The answer must be every line of the data that holds the word "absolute".

[Dataset extract]

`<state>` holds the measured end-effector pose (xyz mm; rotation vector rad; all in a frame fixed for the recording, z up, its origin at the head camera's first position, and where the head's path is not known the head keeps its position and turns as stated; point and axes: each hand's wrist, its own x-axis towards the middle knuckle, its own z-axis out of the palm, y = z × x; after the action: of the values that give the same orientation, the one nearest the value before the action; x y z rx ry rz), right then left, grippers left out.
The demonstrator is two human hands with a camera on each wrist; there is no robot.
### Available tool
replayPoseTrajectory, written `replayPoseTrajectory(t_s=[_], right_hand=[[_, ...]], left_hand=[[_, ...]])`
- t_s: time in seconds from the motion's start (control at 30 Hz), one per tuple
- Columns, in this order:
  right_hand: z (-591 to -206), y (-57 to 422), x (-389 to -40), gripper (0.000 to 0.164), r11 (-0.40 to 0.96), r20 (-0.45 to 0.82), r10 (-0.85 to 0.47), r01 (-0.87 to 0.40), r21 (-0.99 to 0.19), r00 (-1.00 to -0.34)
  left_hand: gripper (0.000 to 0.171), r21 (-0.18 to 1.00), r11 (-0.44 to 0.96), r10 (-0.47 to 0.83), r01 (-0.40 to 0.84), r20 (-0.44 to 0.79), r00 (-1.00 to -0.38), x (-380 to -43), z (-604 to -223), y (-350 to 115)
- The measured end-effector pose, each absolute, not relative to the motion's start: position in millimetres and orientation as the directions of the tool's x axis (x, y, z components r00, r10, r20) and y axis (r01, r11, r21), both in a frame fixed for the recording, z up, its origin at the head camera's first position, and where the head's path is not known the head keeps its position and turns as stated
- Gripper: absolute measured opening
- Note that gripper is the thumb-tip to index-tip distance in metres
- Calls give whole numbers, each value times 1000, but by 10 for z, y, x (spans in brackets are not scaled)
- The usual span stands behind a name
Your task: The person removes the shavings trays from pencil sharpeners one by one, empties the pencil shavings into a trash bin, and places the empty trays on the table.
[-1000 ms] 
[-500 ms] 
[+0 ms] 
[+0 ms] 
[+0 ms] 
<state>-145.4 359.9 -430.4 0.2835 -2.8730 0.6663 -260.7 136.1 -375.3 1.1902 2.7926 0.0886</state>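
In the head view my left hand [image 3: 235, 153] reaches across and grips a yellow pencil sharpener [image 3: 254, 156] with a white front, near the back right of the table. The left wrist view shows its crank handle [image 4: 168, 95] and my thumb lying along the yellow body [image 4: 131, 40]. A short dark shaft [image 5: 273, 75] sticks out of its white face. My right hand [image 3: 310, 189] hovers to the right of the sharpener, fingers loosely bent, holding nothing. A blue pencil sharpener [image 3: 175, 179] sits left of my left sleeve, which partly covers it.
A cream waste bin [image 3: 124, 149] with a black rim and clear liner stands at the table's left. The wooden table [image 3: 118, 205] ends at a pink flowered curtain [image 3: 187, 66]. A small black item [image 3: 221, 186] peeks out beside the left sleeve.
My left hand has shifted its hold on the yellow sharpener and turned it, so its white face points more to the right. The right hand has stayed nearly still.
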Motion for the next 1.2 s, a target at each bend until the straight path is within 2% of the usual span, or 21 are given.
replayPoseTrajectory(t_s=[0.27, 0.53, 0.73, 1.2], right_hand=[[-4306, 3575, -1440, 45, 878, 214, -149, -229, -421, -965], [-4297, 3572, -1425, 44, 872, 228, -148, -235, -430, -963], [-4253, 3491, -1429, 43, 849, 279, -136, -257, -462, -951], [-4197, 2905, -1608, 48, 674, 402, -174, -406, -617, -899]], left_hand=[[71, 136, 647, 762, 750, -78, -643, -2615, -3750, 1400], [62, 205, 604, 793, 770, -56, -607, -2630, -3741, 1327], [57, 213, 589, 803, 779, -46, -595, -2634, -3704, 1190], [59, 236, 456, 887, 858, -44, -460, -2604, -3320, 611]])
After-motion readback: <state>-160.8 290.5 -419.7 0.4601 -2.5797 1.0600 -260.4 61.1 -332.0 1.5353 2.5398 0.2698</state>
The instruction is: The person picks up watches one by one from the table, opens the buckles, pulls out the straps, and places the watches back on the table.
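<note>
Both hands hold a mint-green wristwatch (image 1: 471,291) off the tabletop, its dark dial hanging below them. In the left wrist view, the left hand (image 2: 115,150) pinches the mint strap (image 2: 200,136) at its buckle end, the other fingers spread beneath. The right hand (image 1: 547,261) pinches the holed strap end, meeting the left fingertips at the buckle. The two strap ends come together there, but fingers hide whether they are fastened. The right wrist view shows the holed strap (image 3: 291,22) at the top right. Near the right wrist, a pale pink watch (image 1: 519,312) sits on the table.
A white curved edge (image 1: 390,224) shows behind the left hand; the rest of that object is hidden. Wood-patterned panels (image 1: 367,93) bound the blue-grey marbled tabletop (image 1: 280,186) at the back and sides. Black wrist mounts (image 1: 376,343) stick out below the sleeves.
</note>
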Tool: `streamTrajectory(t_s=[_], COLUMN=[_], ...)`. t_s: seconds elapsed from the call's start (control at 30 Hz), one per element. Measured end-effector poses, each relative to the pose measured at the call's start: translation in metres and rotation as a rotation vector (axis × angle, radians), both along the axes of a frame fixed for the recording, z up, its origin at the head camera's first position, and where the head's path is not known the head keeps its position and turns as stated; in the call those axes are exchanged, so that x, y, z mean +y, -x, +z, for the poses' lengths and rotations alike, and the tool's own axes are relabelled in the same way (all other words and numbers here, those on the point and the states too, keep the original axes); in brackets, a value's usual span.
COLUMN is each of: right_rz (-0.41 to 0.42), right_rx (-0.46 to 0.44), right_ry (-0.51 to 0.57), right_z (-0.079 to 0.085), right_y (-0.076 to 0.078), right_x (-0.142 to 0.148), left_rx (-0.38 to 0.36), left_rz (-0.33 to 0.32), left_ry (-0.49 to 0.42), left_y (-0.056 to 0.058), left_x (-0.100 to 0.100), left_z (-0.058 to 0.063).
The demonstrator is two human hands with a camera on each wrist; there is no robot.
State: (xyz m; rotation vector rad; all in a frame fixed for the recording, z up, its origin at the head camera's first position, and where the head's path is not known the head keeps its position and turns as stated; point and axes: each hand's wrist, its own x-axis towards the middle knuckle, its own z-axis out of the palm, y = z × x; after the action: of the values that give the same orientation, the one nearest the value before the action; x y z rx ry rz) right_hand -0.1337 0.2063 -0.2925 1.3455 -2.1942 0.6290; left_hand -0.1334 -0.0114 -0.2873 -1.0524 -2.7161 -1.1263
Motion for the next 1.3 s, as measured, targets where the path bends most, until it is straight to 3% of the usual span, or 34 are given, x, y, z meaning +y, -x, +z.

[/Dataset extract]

Response to this task —
- The measured end-effector pose, each absolute, not relative to the motion's start: position in millimetres and orientation as the directions of the tool's x axis (x, y, z components r00, r10, r20) and y axis (r01, r11, r21), both in a frame fixed for the recording, z up, its origin at the head camera's first position, and where the head's path is not known the head keeps its position and turns as stated
- Gripper: absolute measured opening

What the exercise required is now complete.